(TASK DESCRIPTION):
Give the lines again exactly as they appear below, from the line with "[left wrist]" to the line with "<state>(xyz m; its", both included, and only those lines. Leave every picture out.
*** DATA TO EXAMINE ***
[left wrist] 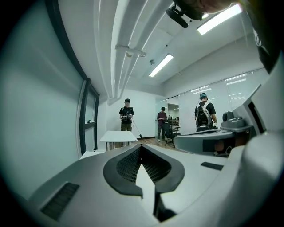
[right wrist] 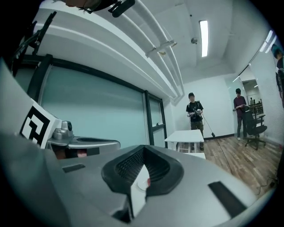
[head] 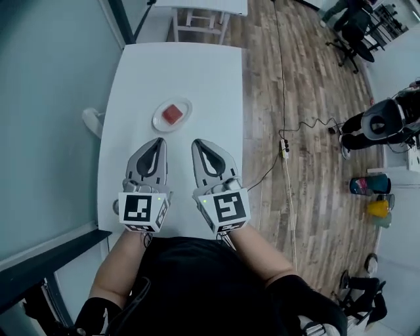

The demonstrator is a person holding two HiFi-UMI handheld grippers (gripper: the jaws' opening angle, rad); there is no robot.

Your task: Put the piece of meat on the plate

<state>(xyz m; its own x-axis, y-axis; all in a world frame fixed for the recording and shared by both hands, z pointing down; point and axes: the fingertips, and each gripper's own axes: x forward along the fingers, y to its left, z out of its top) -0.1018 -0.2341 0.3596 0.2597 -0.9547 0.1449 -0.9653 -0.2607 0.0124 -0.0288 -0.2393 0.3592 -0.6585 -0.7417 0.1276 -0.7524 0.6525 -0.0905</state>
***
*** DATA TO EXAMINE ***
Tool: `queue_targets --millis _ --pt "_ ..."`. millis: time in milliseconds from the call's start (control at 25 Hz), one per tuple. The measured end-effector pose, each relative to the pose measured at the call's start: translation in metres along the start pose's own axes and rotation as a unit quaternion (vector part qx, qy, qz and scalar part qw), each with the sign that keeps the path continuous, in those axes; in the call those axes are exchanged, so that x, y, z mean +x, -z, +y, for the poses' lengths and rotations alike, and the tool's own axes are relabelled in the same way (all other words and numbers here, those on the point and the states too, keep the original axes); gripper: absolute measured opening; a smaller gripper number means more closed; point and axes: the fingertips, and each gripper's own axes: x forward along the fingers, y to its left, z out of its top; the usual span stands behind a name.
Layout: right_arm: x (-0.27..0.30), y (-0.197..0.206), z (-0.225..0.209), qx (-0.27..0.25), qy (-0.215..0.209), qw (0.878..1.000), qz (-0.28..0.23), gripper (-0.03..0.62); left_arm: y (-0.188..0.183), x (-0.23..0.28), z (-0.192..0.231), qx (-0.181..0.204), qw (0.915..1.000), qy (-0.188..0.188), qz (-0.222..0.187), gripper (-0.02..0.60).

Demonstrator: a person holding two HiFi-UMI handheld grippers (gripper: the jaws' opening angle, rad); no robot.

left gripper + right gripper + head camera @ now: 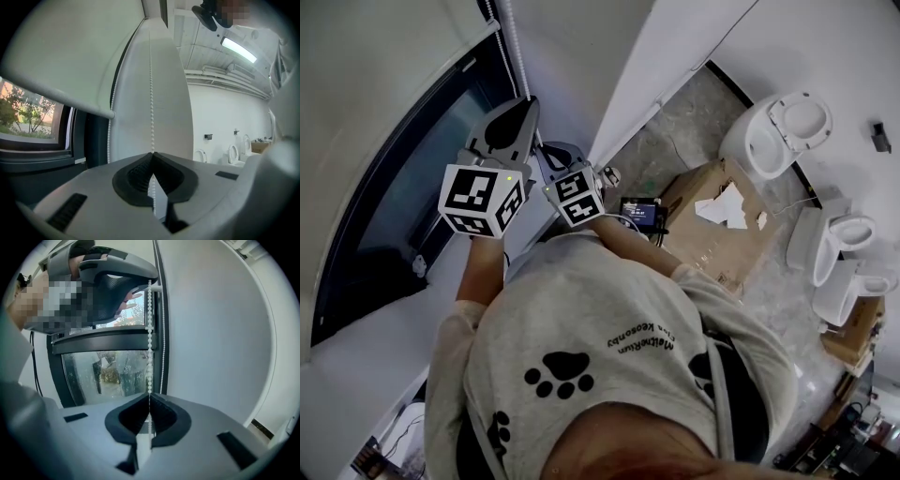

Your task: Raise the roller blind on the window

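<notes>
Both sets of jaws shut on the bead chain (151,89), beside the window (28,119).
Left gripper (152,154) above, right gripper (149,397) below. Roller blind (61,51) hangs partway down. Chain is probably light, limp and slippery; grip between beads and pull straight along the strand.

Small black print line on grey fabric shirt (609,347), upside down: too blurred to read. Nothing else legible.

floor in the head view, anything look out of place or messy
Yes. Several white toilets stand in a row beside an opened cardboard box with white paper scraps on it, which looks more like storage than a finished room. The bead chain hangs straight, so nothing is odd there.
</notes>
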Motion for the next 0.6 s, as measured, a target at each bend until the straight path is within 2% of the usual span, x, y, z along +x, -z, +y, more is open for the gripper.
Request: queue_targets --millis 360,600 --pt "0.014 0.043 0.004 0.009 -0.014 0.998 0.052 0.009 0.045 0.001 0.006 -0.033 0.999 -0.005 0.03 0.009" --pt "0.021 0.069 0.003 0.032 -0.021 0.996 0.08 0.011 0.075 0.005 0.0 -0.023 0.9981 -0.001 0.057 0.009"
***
(SOLUTION):
[left wrist] 
[right wrist] 
[head] 

The demonstrator is a person holding two HiFi-UMI handheld grippers (gripper: the jaws' opening angle, rad); there is no robot.

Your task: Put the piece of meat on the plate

<state>(xyz m; its own x-axis, y-axis; all in a world frame fixed for the recording and shared by both hands, z pointing down; point and axes: the fingertips, and each gripper's own axes: x forward along the fingers, y to its left, z out of its top) -0.1018 -0.2341 0.3596 0.2597 -0.9547 0.1449 -0.9653 -0.2607 0.0124 -0.0288 -0.2393 0.3592 -0.6585 -0.7417 0.1276 -0.7524 0.6525 -0.0905</state>

What this exercise needed has been supplied.